REQUIRED WORK
Make a verbatim copy of the records; pictures stay out.

━━━━━ MATERIAL TO PROCESS

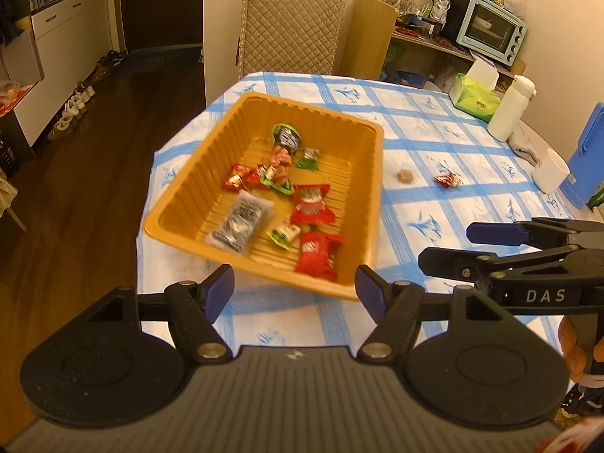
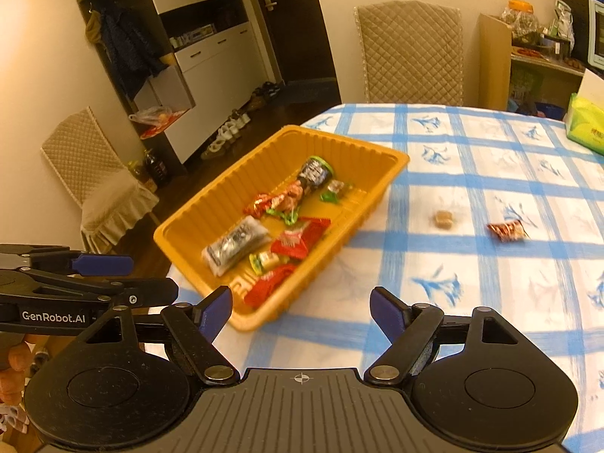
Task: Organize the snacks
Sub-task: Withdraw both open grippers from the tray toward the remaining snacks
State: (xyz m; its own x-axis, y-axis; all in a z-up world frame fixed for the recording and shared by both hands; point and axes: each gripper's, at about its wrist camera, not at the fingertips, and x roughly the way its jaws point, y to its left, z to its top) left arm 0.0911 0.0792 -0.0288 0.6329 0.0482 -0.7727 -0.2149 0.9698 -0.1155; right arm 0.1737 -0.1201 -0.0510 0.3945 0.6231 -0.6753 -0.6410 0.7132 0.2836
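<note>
We see the orange tray of wrapped snacks at the tabletop edge, just ahead of our left gripper, spread and empty; two loose candies lie beyond our right gripper, also spread wide, empty.

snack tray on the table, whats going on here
A person holds a two-finger gripper in each hand over a table with a blue checked cloth. The left gripper and right gripper are both open and hold nothing. An orange tray near the table's edge already holds most of the wrapped snacks. Two pieces lie on the cloth beside it: a small brown candy and a red wrapped candy.
</note>
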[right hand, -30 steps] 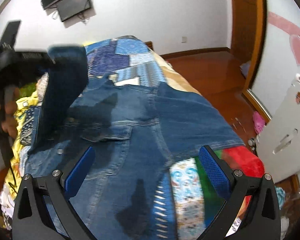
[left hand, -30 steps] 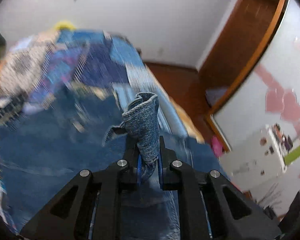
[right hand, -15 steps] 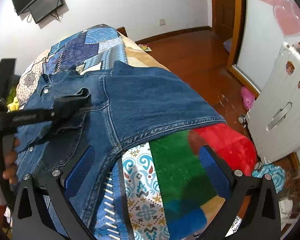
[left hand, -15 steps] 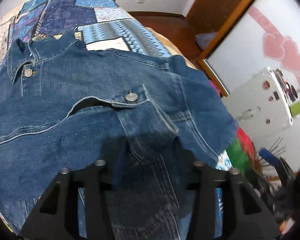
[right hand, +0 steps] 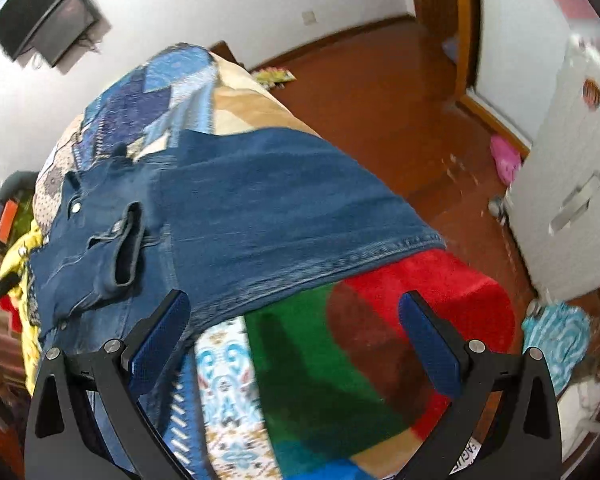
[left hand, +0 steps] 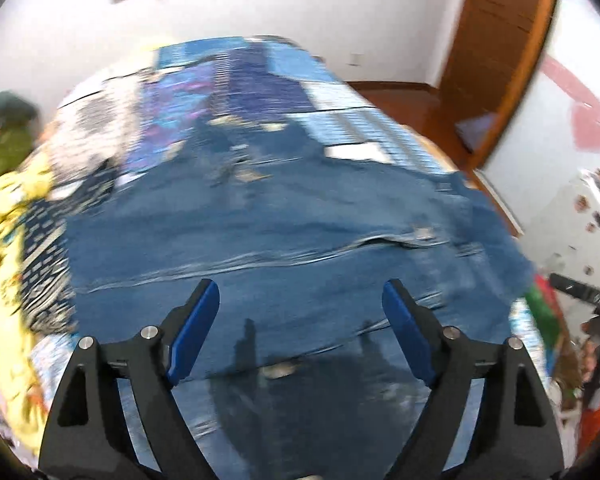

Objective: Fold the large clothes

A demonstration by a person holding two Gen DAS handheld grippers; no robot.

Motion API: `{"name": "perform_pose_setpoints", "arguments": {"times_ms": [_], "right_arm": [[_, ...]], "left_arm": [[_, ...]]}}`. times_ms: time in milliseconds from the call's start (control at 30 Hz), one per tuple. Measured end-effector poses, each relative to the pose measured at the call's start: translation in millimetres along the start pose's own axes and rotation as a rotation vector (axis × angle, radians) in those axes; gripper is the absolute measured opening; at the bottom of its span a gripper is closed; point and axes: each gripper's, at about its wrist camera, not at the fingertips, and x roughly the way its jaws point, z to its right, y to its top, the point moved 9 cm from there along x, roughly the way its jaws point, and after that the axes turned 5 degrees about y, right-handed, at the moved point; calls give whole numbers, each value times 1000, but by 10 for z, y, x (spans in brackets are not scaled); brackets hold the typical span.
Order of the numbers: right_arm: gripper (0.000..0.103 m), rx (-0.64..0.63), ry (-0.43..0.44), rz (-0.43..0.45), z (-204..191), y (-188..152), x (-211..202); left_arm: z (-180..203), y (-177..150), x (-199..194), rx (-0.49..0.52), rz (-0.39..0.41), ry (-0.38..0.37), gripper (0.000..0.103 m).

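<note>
- No container shows clearly; loose coloured clutter lies on the floor at the right edge of the right wrist view, too blurred to name
- A bed covered with a patchwork quilt of blue, white, green and red panels (right hand: 340, 344) fills the middle of both views; a brown wooden floor (right hand: 372, 92) runs behind it to a white wall, where a dark flat screen (right hand: 48, 20) hangs at upper left
- A white cabinet with a metal handle (right hand: 572, 200) stands at the right edge
- The dark blue denim jacket (left hand: 284, 240) lies spread flat across the bed, its hem toward the right
- The left gripper (left hand: 300, 324), black with blue pads, hangs released with jaws wide apart, just above the denim, touching nothing
- The right gripper (right hand: 294, 336) is likewise spread wide and holds nothing; the jacket (right hand: 260, 208) lies above its left pad in the frame, the green and red quilt panels between the pads
</note>
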Motion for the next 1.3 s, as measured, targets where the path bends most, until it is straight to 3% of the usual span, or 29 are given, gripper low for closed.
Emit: {"name": "perform_pose_setpoints", "arguments": {"times_ms": [200,433,633,733,800,900,1067,1300], "right_arm": [[103,152,123,-89,179,-27,276],[92,248,182,-118,264,113,561],[57,302,126,-55,413,242,645],[33,313,86,-28,435,307,609],[18,297,49,-18,425,360,567],[12,208,-6,20,292,462,428],[8,83,11,114,-59,671,94],[8,-167,87,238,-1107,908,-456]], "left_arm": [[-565,-356,45,-77,-51,64,83],[-844,-622,92,-190,-79,38,83],[-857,-683,100,-193,-81,49,83],[-826,-686,91,-184,-76,47,83],[-804,-692,79,-182,-72,39,83],[-774,-701,44,-172,-63,38,83],[-739,-726,-56,-145,-43,37,83],[-828,-773,-216,-148,-11,47,83]]}}
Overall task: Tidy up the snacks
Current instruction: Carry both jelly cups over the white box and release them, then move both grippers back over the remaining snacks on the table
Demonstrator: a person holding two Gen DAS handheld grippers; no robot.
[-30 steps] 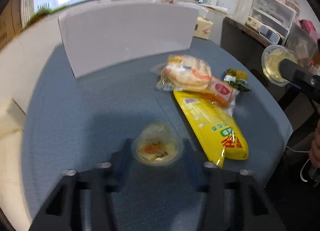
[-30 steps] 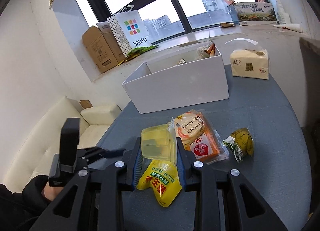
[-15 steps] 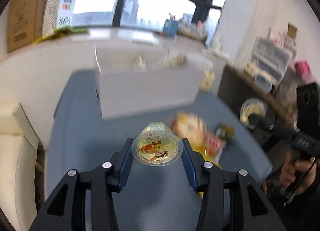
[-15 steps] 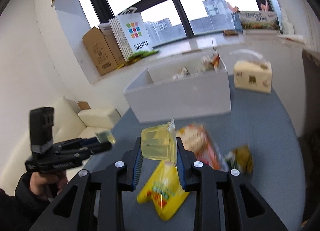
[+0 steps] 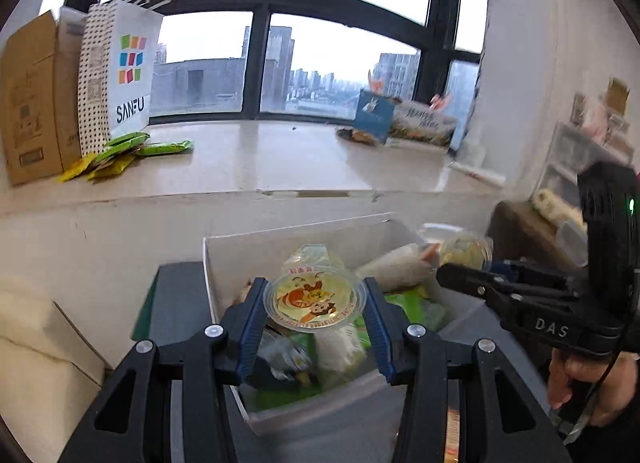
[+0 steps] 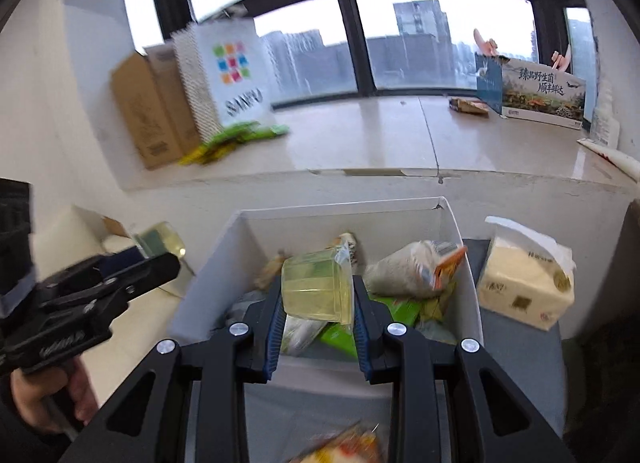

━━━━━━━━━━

SOLUTION FOR THIS TASK
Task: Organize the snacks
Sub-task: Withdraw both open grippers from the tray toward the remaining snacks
State: (xyz m; its own x-axis, y-axis; all in a z-up world frame fixed for the recording and shared by both hands; point and axes: each gripper's, at about its wrist camera, not at the fingertips, and x roughly the way its jaws point, y to its left, z to its top) left arm 0.0911 0.0792 -0.0288 0.6329 0.0482 -0.7727 -0.2149 0.9698 -0.1155; right arm 0.1737 -0.1201 -0.0510 0.3945 0.6231 -0.6753 -0.6410 0.7132 0.2836
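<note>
We see the orange tray of wrapped snacks at the tabletop edge, just ahead of our left gripper, spread and empty; two loose candies lie beyond our right gripper, also spread wide, empty.

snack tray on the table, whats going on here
A person holds a two-finger gripper in each hand over a table with a blue checked cloth. The left gripper and right gripper are both open and hold nothing. An orange tray near the table's edge already holds most of the wrapped snacks. Two pieces lie on the cloth beside it: a small brown candy and a red wrapped candy.
</note>
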[right hand, -30 steps] 
[left hand, -30 steps] 
[right hand, -15 steps] 
[left hand, -15 steps] 
[right hand, +0 steps] 
[left hand, +0 steps] 

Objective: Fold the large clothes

A demonstration by a person holding two Gen DAS handheld grippers; no robot.

Motion API: `{"name": "perform_pose_setpoints", "arguments": {"times_ms": [_], "right_arm": [[_, ...]], "left_arm": [[_, ...]]}}`. times_ms: time in milliseconds from the call's start (control at 30 Hz), one per tuple. Measured end-effector poses, each relative to the pose measured at the call's start: translation in millimetres along the start pose's own axes and rotation as a rotation vector (axis × angle, radians) in those axes; gripper is the absolute measured opening; at the bottom of its span a gripper is closed; point and axes: each gripper's, at about its wrist camera, not at the fingertips, and x roughly the way its jaws point, z to its right, y to its top, the point moved 9 cm from there along x, roughly the way its jaws point, and after that the axes turned 5 degrees about y, right-handed, at the moved point; calls give whole numbers, each value times 1000, but by 10 for z, y, x (spans in brackets are not scaled); brackets hold the typical span.
Order of the numbers: right_arm: gripper (0.000..0.103 m), rx (-0.64..0.63), ry (-0.43..0.44), rz (-0.43..0.45), z (-204..191), y (-188..152), x (-211..202); left_arm: z (-180..203), y (-177..150), x (-199..194), rx (-0.49..0.52), rz (-0.39..0.41), ry (-0.38..0.37), gripper (0.000..0.103 m).

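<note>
- No container shows clearly; loose coloured clutter lies on the floor at the right edge of the right wrist view, too blurred to name
- A bed covered with a patchwork quilt of blue, white, green and red panels (right hand: 340, 344) fills the middle of both views; a brown wooden floor (right hand: 372, 92) runs behind it to a white wall, where a dark flat screen (right hand: 48, 20) hangs at upper left
- A white cabinet with a metal handle (right hand: 572, 200) stands at the right edge
- The dark blue denim jacket (left hand: 284, 240) lies spread flat across the bed, its hem toward the right
- The left gripper (left hand: 300, 324), black with blue pads, hangs released with jaws wide apart, just above the denim, touching nothing
- The right gripper (right hand: 294, 336) is likewise spread wide and holds nothing; the jacket (right hand: 260, 208) lies above its left pad in the frame, the green and red quilt panels between the pads
</note>
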Motion for the next 1.3 s, as measured, targets where the path bends most, until it is straight to 3% of the usual span, or 29 are given, gripper low for closed.
Emit: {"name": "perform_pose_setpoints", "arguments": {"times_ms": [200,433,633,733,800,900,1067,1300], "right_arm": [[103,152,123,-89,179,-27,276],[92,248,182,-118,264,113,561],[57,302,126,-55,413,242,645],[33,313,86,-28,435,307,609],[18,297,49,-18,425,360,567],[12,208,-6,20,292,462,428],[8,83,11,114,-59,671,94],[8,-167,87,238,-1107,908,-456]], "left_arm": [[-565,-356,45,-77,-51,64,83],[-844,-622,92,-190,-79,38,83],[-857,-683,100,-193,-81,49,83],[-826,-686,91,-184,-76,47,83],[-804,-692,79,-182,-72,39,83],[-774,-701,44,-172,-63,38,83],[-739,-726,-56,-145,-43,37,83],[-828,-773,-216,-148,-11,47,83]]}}
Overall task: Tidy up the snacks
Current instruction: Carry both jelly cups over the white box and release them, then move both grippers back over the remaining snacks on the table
Demonstrator: a person holding two Gen DAS handheld grippers; no robot.
[-30 steps] 
[-30 steps] 
[-15 steps] 
[-15 steps] 
[+0 steps] 
[+0 steps] 

Nothing further is needed for the exercise.